__STUDY MATERIAL__.

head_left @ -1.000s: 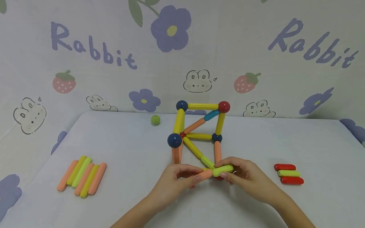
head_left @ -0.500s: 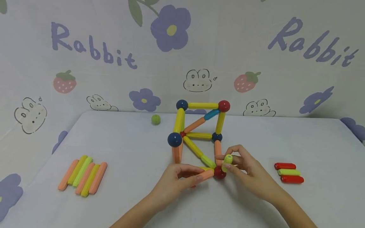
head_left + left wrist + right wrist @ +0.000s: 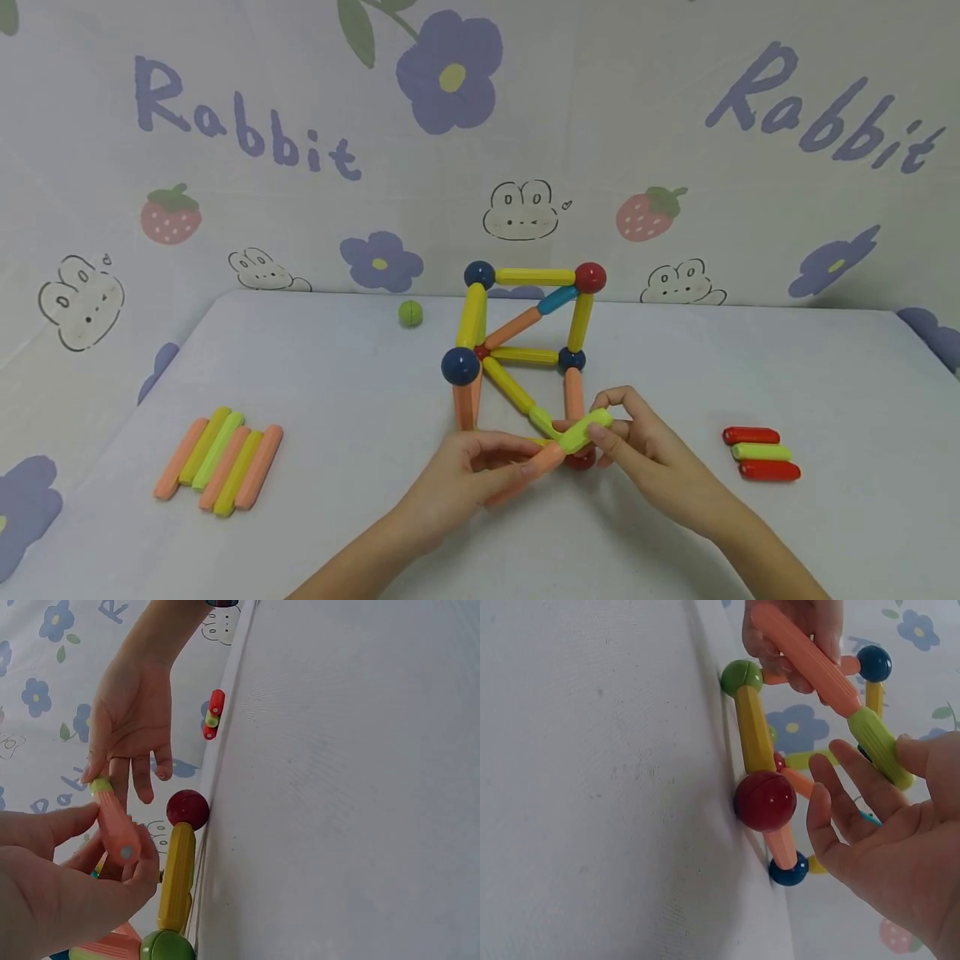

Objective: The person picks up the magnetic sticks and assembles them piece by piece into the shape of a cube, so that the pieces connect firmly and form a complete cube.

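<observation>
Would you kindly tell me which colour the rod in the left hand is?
The rod is salmon-orange, showing best in the right wrist view.

a rabbit-print cloth (image 3: 300, 83) hangs behind the white tabletop (image 3: 697, 367).

- A broad white tabletop (image 3: 360, 375), flat and cloth-like.
- On its left, six straight plastic-looking sticks (image 3: 224, 468) in orange, yellow and lime, side by side (ends slightly staggered).
- On its right, three short glossy rods (image 3: 762, 452), lime between two red.
- Mid-table, an upright frame of coloured sticks and balls (image 3: 526, 357).
- Farther back, a small green ball (image 3: 410, 313).
</observation>
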`<state>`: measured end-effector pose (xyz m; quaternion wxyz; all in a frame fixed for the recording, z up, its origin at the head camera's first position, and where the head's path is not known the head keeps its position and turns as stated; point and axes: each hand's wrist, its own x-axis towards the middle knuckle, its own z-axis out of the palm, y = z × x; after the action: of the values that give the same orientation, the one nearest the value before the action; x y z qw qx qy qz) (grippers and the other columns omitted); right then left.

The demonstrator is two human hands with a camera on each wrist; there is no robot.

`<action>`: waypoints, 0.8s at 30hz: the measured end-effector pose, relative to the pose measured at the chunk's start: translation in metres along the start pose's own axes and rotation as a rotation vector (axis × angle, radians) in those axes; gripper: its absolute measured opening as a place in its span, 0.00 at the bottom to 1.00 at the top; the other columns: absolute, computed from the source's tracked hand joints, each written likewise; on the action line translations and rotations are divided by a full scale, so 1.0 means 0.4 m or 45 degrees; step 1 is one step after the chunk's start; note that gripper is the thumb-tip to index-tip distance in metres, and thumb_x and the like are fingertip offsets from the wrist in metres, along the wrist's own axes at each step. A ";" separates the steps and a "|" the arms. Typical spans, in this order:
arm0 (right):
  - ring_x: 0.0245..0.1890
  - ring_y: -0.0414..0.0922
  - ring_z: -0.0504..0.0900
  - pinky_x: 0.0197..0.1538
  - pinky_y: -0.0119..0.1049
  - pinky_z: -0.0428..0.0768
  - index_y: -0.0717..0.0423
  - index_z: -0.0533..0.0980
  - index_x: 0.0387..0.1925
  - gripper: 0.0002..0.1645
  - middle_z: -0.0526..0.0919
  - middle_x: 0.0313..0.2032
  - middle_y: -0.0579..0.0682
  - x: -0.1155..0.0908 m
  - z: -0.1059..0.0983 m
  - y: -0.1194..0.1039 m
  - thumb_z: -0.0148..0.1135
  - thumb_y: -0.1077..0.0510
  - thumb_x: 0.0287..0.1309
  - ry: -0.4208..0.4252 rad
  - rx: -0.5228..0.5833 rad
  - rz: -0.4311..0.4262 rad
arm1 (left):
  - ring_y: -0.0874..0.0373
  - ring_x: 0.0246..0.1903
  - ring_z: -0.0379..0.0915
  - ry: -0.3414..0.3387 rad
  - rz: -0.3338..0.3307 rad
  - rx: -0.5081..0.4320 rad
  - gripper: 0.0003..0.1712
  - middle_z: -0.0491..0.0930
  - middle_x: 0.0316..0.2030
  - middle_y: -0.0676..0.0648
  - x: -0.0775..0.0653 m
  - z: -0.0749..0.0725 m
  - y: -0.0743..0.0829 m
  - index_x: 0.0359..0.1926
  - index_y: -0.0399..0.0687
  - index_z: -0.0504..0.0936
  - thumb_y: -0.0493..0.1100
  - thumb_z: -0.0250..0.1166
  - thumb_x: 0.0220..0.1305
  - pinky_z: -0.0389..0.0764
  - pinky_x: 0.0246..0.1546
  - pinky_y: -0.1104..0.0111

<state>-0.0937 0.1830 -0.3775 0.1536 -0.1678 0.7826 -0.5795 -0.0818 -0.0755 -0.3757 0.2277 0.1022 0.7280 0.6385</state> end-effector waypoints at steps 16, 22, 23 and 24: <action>0.47 0.44 0.84 0.48 0.29 0.85 0.63 0.76 0.59 0.15 0.86 0.53 0.57 0.021 0.003 0.053 0.54 0.59 0.80 0.240 -0.186 -0.061 | 0.62 0.43 0.80 -0.426 -0.320 -0.042 0.21 0.84 0.52 0.49 -0.001 -0.035 0.001 0.63 0.35 0.83 0.34 0.65 0.71 0.86 0.52 0.66; 0.48 0.49 0.87 0.49 0.31 0.87 0.62 0.75 0.61 0.17 0.83 0.58 0.61 0.032 0.016 0.075 0.60 0.62 0.76 0.263 -0.216 0.059 | 0.63 0.42 0.77 -0.590 -0.444 -0.069 0.22 0.85 0.51 0.49 -0.005 -0.099 -0.021 0.64 0.32 0.80 0.32 0.62 0.72 0.83 0.44 0.74; 0.49 0.50 0.88 0.50 0.33 0.88 0.62 0.74 0.62 0.18 0.82 0.60 0.61 0.033 0.018 0.076 0.61 0.62 0.75 0.258 -0.216 0.079 | 0.63 0.42 0.78 -0.617 -0.457 -0.093 0.22 0.85 0.51 0.49 -0.007 -0.112 -0.027 0.65 0.31 0.79 0.31 0.61 0.72 0.82 0.42 0.75; 0.49 0.50 0.88 0.51 0.34 0.88 0.61 0.74 0.62 0.18 0.82 0.61 0.61 0.034 0.019 0.078 0.61 0.62 0.75 0.256 -0.222 0.100 | 0.64 0.42 0.78 -0.635 -0.464 -0.115 0.23 0.86 0.51 0.50 -0.008 -0.126 -0.032 0.65 0.30 0.78 0.31 0.61 0.71 0.82 0.41 0.76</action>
<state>-0.1051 0.1789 -0.4100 0.0819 -0.0910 0.8473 -0.5168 -0.1003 -0.1235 -0.3833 0.5143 0.1133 0.6270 0.5740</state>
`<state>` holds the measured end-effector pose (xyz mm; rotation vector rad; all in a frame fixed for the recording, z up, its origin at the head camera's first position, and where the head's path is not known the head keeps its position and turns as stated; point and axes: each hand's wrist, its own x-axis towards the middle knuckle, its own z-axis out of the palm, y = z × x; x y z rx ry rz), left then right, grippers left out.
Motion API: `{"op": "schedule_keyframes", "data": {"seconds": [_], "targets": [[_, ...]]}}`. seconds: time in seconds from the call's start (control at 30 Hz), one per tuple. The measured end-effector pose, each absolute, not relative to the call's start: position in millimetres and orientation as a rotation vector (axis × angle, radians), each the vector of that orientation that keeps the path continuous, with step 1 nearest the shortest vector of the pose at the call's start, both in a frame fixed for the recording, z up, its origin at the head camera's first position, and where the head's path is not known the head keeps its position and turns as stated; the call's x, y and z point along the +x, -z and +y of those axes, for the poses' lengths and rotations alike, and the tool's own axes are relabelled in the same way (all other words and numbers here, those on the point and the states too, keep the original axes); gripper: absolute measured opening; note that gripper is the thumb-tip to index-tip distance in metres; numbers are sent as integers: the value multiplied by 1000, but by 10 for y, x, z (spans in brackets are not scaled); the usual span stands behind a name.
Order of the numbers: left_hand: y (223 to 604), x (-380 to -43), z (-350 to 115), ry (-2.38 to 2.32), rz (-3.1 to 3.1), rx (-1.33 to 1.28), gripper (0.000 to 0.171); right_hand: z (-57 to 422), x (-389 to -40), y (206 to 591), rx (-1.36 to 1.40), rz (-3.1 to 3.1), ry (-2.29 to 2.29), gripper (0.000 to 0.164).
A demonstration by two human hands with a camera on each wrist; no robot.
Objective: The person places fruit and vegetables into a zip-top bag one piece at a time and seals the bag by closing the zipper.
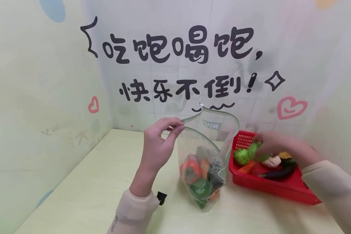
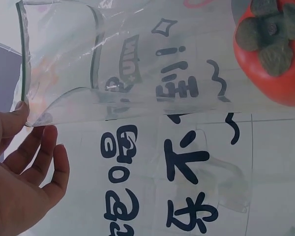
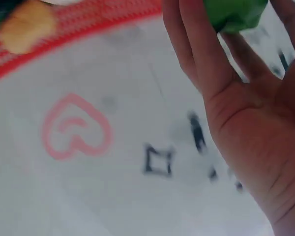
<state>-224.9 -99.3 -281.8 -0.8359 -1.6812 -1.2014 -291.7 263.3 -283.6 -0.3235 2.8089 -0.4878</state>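
Clear zip bag (image 1: 190, 143) stands left of the red basket (image 1: 275, 190); I see the left hand (image 1: 161, 143) pinching it at the top. Over the basket, the right hand (image 1: 270, 144) is curled round a blurred green vegetable (image 1: 255, 150), possibly a pepper.

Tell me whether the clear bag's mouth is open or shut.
Open. In the head view, the clear bag shows green edges spread apart around a gap, while the left hand pinches its rim.

pale walls (image 1: 55, 91), black chinese lettering (image 1: 188, 89), pink hearts (image 1: 292, 110), cream tabletop (image 1: 105, 182)
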Motion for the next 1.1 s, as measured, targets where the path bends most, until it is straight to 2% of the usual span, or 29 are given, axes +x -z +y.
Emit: {"op": "schedule_keyframes", "data": {"seconds": [0.23, 0.4, 0.5, 0.83, 1.1], "targets": [[2824, -2248, -997, 1186, -1684, -840, 6, 2095, -2445, 1980, -579, 3264, 1133, 69], [2815, -2228, -1001, 1181, -1683, -837, 6, 1649, -2221, 1879, -1062, 3180, 1299, 60], [2817, -2229, -1004, 1184, -1686, -834, 6, 1496, -2203, 1935, -1191, 3139, 1183, 58], [2861, -2241, -1009, 1188, -1699, -838, 5, 1405, -2285, 2111, -1143, 3176, 961, 62], [2853, -2268, -1024, 1175, -1688, -856, 5, 1582, -2361, 2051, -1004, 3313, 1019, 47]]}}
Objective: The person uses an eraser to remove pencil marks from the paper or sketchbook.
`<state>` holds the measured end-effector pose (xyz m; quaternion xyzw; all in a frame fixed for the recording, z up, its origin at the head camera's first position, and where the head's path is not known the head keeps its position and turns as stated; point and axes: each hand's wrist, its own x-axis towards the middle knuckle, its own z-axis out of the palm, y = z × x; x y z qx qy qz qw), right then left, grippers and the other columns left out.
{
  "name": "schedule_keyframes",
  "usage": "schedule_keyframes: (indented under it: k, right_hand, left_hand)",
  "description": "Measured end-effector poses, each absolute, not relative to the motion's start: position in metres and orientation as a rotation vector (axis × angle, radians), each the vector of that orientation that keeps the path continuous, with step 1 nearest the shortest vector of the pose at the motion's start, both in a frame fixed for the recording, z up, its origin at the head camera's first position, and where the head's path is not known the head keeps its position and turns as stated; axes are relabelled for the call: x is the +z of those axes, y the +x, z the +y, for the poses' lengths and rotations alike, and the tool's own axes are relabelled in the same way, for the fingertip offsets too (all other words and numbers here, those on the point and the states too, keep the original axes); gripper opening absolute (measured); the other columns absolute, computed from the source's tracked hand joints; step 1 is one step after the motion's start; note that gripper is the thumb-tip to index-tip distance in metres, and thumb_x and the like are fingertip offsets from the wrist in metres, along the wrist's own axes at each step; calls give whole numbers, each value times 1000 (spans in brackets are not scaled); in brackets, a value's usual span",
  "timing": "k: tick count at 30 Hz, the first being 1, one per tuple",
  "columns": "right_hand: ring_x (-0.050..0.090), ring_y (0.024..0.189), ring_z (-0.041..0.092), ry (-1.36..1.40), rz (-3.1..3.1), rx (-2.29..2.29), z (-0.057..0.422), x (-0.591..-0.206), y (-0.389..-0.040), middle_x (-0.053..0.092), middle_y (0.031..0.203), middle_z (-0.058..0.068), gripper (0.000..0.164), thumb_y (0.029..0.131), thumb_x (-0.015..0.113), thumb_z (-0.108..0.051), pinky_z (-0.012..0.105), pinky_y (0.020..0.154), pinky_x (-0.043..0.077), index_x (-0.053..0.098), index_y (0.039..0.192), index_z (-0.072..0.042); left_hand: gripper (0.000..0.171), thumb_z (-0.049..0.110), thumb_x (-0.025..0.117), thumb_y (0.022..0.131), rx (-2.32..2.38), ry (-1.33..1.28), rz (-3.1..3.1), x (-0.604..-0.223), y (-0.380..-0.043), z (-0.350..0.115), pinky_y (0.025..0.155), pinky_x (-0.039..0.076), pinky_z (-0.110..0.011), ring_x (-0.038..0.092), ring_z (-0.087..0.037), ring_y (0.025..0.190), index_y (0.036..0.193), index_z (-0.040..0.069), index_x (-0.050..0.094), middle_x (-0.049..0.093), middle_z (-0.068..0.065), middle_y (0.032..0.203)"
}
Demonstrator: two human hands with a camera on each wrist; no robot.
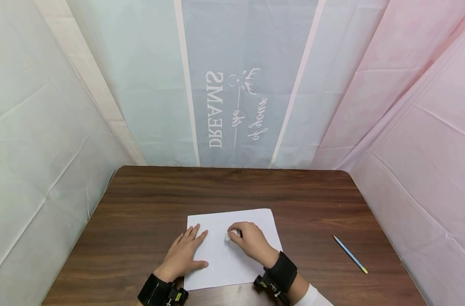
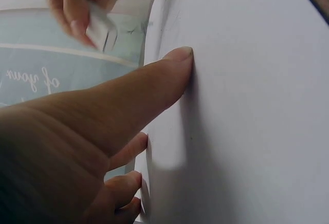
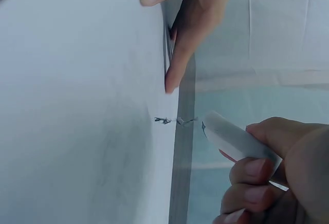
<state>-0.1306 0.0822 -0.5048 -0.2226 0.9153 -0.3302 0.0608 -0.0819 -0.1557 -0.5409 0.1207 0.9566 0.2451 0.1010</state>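
Observation:
A sheet of white paper (image 1: 213,276) lies on the wooden table. My left hand (image 1: 186,253) rests spread on its left part, with the thumb (image 2: 169,75) pressing the sheet in the left wrist view. Between thumb and fingers, my right hand (image 1: 253,242) pinches a white eraser (image 3: 239,139) over the middle of the paper. The eraser's worn end points toward the left hand. Dark rolled eraser crumbs (image 3: 163,120) show on the paper just beyond that end in the right wrist view. Faint grey smudges mark the sheet.
A light blue pencil (image 1: 350,254) with a yellowish end lies on the table (image 1: 148,195), to the right of the paper. Printed curtains (image 1: 251,42) hang behind the table and along both sides. Each wrist wears a black strap with a small camera.

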Motion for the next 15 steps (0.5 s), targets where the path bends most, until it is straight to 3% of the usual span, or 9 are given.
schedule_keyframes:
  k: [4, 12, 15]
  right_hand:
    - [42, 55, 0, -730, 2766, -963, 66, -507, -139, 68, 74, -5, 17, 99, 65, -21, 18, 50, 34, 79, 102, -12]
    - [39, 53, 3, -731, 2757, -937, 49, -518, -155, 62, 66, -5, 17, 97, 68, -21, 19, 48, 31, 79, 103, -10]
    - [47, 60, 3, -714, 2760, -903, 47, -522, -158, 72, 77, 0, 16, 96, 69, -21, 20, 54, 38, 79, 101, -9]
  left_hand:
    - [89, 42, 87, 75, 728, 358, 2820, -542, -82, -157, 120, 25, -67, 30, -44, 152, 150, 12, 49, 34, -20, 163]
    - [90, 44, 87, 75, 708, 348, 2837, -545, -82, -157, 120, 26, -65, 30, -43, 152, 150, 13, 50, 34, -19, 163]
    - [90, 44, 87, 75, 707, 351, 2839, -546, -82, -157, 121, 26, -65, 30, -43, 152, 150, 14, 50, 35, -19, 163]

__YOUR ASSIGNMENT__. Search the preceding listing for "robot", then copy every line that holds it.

__WORKED SOLUTION__.
The demonstrator is two human hands with a camera on each wrist; there is no robot.
A demonstration by two human hands with a camera on each wrist; no robot.
Demonstrator: two human hands with a camera on each wrist; no robot.

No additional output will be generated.